» Assignment
In the data below, find the line that contains "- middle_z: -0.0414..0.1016" and the line that contains "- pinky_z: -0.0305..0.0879". Copy both, plus every line between them, exactly.

*** Exercise data ***

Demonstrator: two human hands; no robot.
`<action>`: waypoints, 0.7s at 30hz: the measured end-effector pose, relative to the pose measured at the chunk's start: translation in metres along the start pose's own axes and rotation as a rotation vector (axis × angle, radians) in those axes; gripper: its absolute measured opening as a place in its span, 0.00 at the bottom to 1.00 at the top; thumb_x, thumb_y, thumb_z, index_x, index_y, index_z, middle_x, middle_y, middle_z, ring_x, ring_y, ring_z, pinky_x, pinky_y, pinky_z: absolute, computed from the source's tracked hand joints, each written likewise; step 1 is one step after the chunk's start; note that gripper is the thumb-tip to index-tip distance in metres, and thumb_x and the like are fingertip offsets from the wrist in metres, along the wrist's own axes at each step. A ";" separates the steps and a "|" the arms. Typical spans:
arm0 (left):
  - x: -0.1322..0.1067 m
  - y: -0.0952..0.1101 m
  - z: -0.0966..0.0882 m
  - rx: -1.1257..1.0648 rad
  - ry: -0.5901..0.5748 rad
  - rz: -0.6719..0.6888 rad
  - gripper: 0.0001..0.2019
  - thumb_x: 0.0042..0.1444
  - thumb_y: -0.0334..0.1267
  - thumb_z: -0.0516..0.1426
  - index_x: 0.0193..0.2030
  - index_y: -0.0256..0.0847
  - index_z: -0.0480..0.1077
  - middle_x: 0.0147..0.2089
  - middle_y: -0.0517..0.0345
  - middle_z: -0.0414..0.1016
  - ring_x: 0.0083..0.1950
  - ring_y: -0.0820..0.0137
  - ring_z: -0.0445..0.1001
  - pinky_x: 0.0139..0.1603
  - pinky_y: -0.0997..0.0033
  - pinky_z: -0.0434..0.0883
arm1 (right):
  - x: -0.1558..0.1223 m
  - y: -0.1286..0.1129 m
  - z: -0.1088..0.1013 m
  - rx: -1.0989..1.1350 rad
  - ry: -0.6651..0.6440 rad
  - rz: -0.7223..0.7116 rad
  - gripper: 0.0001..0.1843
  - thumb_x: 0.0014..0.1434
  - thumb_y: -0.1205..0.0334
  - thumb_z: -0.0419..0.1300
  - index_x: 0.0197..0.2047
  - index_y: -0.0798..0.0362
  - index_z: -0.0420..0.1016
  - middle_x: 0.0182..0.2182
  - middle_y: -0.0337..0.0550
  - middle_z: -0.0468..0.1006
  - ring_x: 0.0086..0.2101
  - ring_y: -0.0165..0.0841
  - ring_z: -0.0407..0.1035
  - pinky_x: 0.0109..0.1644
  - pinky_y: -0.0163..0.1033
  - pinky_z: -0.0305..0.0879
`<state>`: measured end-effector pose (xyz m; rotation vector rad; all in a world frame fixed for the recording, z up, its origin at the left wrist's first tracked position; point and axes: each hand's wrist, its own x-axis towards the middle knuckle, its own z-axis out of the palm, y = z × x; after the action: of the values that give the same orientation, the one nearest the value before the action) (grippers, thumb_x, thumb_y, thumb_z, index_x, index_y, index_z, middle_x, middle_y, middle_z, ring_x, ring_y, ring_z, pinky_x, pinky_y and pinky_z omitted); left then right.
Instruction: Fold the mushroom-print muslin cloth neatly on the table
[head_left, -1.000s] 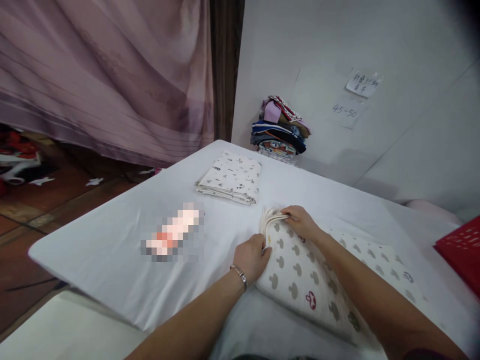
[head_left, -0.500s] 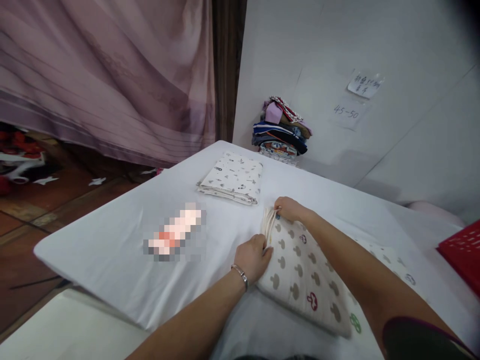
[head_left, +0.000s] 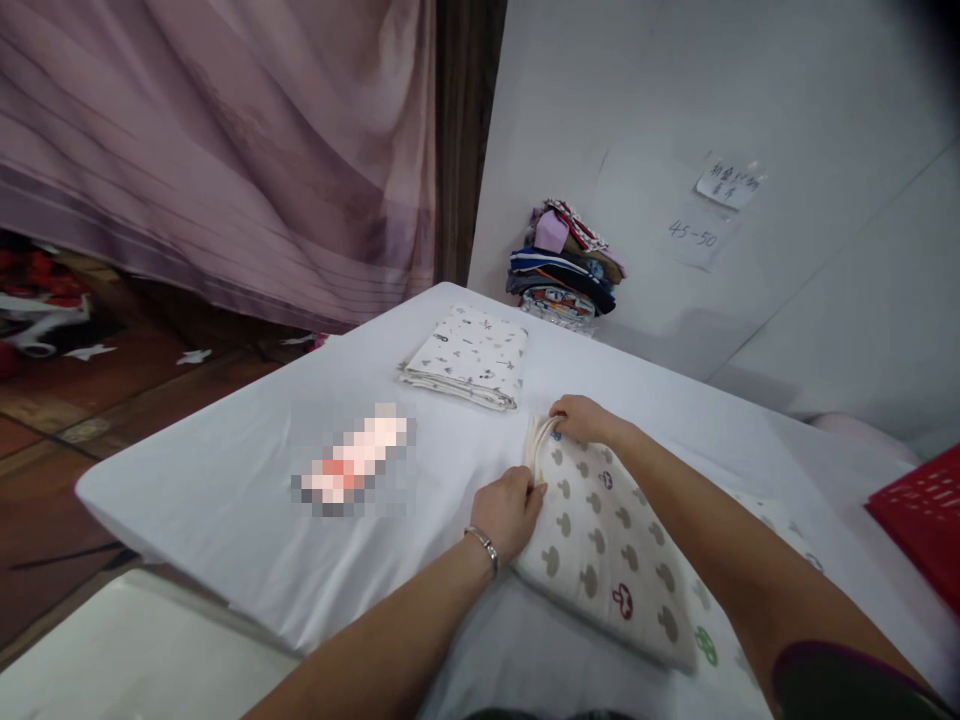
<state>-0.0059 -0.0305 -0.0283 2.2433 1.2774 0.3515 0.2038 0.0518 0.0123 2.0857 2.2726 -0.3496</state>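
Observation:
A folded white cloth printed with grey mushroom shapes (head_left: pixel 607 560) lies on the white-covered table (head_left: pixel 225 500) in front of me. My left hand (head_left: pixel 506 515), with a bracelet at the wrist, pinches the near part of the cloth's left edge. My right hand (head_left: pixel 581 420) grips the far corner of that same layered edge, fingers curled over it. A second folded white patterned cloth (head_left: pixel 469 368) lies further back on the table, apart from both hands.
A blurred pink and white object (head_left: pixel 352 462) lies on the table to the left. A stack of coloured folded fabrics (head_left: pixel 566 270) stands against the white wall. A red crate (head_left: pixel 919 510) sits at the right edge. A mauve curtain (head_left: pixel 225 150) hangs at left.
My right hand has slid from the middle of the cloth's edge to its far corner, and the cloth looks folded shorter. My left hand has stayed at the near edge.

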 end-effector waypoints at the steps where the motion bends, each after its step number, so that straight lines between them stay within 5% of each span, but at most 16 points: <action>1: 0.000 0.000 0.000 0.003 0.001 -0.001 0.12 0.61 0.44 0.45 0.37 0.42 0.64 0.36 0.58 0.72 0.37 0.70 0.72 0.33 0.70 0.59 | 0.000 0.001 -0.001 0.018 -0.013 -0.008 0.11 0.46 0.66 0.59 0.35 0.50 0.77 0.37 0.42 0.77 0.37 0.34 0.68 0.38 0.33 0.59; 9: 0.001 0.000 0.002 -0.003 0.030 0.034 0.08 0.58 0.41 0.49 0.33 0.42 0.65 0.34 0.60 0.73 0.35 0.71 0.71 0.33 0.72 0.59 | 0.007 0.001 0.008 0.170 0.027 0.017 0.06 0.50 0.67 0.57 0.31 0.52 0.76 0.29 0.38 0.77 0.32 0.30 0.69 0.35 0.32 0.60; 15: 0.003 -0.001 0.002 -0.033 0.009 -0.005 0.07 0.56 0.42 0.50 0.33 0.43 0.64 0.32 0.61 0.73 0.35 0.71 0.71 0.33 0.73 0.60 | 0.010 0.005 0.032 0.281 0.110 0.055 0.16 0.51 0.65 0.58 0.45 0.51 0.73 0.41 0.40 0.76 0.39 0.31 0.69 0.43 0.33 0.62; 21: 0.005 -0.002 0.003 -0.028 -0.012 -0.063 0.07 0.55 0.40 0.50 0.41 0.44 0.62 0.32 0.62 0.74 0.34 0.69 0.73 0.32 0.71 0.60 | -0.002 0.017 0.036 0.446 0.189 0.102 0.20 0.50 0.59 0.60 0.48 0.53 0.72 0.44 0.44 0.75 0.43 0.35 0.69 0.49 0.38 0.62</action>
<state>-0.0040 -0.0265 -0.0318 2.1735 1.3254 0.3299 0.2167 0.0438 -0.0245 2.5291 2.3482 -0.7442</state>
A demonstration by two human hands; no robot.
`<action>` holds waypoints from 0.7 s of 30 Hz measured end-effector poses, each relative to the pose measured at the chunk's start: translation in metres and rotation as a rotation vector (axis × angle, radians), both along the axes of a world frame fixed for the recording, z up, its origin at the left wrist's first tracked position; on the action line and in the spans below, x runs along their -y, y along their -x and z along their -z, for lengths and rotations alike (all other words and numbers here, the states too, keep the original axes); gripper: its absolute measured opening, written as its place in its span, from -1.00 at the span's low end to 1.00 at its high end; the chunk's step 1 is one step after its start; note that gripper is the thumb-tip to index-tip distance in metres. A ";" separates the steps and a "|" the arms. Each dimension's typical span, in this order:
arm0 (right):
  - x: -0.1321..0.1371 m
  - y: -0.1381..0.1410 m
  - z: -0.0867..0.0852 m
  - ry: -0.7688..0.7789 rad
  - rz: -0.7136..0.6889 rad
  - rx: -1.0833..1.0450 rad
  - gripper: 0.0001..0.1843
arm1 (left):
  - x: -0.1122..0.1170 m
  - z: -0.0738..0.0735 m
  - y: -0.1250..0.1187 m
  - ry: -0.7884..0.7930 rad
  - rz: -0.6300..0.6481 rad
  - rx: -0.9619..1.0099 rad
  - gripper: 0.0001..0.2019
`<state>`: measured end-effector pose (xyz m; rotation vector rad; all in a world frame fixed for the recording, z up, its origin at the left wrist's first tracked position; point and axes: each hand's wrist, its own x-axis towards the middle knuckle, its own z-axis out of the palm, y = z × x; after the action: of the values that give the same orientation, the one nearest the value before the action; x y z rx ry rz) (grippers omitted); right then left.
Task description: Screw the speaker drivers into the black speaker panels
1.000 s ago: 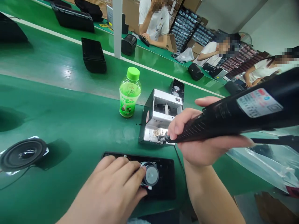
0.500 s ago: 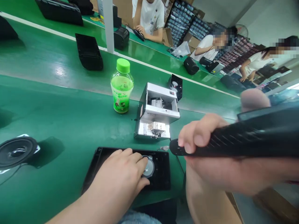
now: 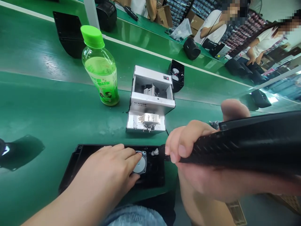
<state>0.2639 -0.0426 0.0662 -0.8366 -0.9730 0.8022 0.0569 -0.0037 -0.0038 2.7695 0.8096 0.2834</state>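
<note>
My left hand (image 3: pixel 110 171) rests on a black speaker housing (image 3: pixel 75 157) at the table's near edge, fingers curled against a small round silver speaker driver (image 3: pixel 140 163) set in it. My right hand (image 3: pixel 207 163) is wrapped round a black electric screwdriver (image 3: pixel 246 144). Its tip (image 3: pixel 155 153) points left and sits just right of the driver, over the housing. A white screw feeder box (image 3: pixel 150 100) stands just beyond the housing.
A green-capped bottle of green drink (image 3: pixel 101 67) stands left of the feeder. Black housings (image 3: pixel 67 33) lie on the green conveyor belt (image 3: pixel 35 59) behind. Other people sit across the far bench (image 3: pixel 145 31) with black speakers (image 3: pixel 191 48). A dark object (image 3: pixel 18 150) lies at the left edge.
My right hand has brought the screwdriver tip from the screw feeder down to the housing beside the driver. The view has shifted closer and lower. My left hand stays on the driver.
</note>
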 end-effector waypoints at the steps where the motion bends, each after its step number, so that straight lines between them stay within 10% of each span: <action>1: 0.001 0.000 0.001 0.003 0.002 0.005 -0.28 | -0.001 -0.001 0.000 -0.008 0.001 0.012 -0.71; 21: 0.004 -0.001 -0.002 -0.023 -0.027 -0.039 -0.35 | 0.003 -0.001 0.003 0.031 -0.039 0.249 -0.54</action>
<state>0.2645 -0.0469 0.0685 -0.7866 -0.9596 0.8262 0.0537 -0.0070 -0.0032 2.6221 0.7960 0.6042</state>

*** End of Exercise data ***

» Completed exercise
  - middle_z: -0.0414..0.1016
  - ring_x: 0.0083..0.1950
  - ring_y: -0.0820..0.0137
  - ring_z: -0.0445..0.1001
  - pinky_x: 0.0139..0.1603
  - pinky_y: -0.0997..0.0033
  - pinky_z: -0.0434..0.0883
arm1 (right):
  - x: -0.1558..0.1223 m
  - y: -0.1286..0.1129 m
  - z: -0.1088..0.1013 m
  - rx: -1.0989..1.1350 rad
  - ry: -0.6651..0.6440 rad
  - rz: -0.7223..0.7116 rad
  - gripper: 0.0001..0.1843
  - thumb_x: 0.0014..0.1434
  - thumb_y: -0.1205..0.0334
  - thumb_z: -0.0419..0.1300
  - index_x: 0.0197..0.2047
  - index_y: -0.0798..0.0362
  - index_z: -0.0420..0.1016
  - middle_x: 0.0182..0.2182
  - middle_y: -0.0337..0.0550
  - middle_z: -0.0468..0.1006
  - ring_x: 0.0086..0.2101
  - ring_y: -0.0165..0.0841
  - ring_z: -0.0407..0.1035
  - pinky_x: 0.0109..0.1644
  - pinky_y: -0.0163..0.1033
  - pinky_z: -0.0305..0.0879

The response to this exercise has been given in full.